Addy Bennett, Editor-in-Chief

Late on Saturday, May 3, senior Aubrey Chaston’s voice rang out with the final notes of a journey.  This particular journey took six months to complete, and it was a truly glorious finish to the race that was “The Sound of Music.”

For the second time since the opening of the show, I reminisced on the people that had really made the show come to life.  Junior Beth Heaton, who was cast as Maria Rainer, had sacrificed so much to take up the role.  Through her determination, her battle was won.  Heaton performed beautifully on stage, even through every trial and tribulation that came her way.  The young woman battled illness throughout tech week, along with many other cast members, and got through even in toughest of times.

Senior Rob Dixon, a.k.a Captain von Trapp, really proved himself as an actor and singer.  The emotion he conveyed through his voice and expression was a joy to watch, and he really did hold up his part as co-star.

I don’t mean to exclude any of the Drama Club’s wonderful performers, as they also all performed exceptionally.  The seven von Trapp children, played by sophomore Joy Pizorno, freshman Zane Greenawalt, fifth graders Elizabeth Fear, Abe Newsum, Kate Cochrane, and Hasley McDaniel, and third grader Kaitlyn Ankrom-Hadden, coordinated perfectly to make a lovely family. Max Detweiler, played by junior Sean McElrath, and Elsa Schraeder, played by junior Amanda Clark, along with all other roles, fit their parts and performed with little room for mistakes.  I was impressed by the way the actors and actresses stayed in character and handled themselves throughout the entire show, while I would have been waving at the audience every few minutes.

Another great part in the production were the costumes.  All were period accurate, which for someone like me, who is a stickler for detail, is extremely exciting.  The realistic feel added a lot to the performance and definitely aided, at least myself, to get lost within the musical.

I was surprised that the singers’ voices held up throughout the number of shows.  Even so, they sounded spectacular and pulled through.  The nuns’ pieces were chillingly good, as they were meant to be, and the Mother Abbess, played by Chaston, performed remarkably well, finishing her last show with “Climb Every Mountain.”

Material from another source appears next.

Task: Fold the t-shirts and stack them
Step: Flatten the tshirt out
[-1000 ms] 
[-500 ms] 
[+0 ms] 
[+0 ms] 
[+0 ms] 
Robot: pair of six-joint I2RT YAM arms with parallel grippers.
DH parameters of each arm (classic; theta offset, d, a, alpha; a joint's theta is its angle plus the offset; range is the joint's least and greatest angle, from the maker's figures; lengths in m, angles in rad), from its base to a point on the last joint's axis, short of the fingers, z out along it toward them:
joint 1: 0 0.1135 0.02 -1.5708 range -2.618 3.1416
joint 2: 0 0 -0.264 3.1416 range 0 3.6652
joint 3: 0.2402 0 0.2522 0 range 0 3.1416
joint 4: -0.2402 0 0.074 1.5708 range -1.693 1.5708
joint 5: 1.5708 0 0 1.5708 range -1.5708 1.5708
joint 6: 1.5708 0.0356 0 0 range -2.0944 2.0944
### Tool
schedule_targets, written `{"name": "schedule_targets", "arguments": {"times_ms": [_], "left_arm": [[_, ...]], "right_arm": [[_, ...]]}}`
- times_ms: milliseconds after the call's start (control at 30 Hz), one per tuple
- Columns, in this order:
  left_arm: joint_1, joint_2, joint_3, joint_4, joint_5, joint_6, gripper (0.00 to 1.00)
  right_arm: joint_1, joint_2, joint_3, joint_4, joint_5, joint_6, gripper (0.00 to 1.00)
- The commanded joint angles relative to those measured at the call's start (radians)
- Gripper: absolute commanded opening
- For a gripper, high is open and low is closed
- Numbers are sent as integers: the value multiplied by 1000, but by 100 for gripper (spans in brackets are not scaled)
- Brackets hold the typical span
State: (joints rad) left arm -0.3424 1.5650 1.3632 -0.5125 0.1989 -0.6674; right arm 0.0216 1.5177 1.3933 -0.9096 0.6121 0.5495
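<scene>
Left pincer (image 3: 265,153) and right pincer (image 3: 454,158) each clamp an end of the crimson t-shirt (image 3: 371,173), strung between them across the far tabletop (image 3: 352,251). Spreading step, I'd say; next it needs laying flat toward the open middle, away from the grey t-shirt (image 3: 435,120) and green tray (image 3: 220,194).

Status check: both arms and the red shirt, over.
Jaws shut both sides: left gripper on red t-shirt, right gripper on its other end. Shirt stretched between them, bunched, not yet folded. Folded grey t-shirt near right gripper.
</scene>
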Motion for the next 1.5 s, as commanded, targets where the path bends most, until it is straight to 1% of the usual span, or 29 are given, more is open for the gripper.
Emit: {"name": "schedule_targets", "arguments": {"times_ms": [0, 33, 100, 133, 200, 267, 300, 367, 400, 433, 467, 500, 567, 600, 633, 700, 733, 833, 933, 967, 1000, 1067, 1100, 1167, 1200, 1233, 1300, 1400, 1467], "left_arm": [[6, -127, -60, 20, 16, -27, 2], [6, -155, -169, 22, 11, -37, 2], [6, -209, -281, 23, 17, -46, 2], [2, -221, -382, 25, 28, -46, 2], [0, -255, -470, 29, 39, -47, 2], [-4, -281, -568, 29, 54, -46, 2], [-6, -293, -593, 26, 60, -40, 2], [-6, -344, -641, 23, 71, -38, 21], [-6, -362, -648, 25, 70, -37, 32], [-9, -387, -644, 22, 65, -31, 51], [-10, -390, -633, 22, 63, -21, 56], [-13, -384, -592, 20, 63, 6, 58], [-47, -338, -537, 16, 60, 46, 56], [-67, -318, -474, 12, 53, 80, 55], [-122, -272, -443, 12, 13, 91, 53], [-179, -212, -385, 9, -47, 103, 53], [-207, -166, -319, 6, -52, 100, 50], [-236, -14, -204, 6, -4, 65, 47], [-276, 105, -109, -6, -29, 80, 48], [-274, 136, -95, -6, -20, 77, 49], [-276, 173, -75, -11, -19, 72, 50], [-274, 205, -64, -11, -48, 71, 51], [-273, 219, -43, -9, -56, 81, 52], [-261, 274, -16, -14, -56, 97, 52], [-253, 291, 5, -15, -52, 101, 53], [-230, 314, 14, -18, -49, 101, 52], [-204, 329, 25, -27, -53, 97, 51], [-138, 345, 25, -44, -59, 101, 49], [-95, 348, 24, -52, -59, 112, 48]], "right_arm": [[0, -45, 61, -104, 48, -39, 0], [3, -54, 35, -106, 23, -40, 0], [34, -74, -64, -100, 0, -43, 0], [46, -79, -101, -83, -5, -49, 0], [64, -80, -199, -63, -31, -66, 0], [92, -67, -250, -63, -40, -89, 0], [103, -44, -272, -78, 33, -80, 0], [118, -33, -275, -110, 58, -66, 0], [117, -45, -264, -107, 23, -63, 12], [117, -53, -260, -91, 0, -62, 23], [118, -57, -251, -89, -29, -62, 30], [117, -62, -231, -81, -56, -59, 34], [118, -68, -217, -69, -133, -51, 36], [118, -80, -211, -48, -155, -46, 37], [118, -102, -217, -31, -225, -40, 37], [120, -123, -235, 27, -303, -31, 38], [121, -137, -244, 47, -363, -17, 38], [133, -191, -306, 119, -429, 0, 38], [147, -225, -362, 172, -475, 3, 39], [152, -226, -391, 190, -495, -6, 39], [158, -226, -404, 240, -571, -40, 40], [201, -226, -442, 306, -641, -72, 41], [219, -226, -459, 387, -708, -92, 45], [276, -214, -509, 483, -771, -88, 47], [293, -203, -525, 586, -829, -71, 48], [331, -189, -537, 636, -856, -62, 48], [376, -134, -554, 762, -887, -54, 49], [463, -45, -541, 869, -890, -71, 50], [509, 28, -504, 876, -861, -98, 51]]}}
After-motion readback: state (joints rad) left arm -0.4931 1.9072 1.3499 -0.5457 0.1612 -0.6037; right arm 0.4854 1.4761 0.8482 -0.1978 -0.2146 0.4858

The sets were very impressive, and I know that it took a lot of hard work to bring them to life.  Parents and students alike dedicated multiple Saturdays in order to saw, hammer, and paint the staircase and periaktos (a three sided set piece that can be painted differently and turned in order to fit the scene), among other small props.

I also have to thank tech crew for their spectacular show, as they were in control of spotlights, sound effects, and microphones, and their works enhanced the performance greatly.

Chills went up my spine as I heard the last notes of this journey fade away.  With a small sense of relief (as my sister was in it) and a large sense of pride, I walked out of the school building with the knowledge that I would never forget this Horizon Honors production of “The Sound of Music.”